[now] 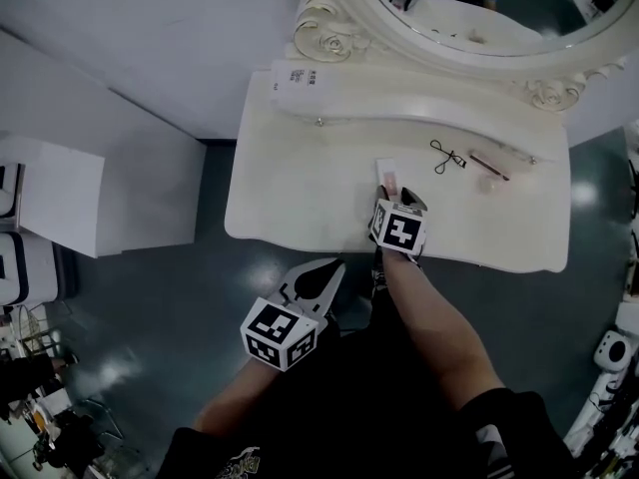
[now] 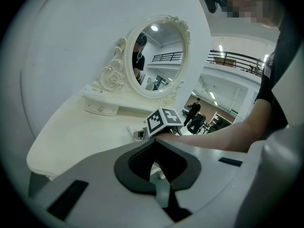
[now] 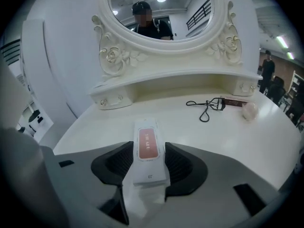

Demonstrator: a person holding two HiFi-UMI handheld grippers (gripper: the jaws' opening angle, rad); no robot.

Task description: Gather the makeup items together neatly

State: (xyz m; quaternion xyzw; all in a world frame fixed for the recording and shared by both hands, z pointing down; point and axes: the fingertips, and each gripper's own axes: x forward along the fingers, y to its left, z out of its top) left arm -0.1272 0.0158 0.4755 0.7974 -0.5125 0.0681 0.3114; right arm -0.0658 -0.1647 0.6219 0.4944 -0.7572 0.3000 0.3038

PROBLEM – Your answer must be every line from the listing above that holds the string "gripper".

RESPONSE TO THIS EXERCISE –
Demonstrator: a person holding two HiFi-UMI handheld grippers (gripper: the jaws' opening angle, rad); no robot.
State: (xyz m; quaternion xyzw; all in a world frame fixed for the recording and shared by both hands, z pointing down; point and axes: the fingertips, and each gripper's own axes: x forward along the fingers, y to its left, z out of its top) left arm -0.1272 0.0158 0.4755 0.7974 -0.5125 0.0681 0.3114; right arm -0.0658 -0.1647 0.6219 0.4944 -0.7572 0.3000 0.3038

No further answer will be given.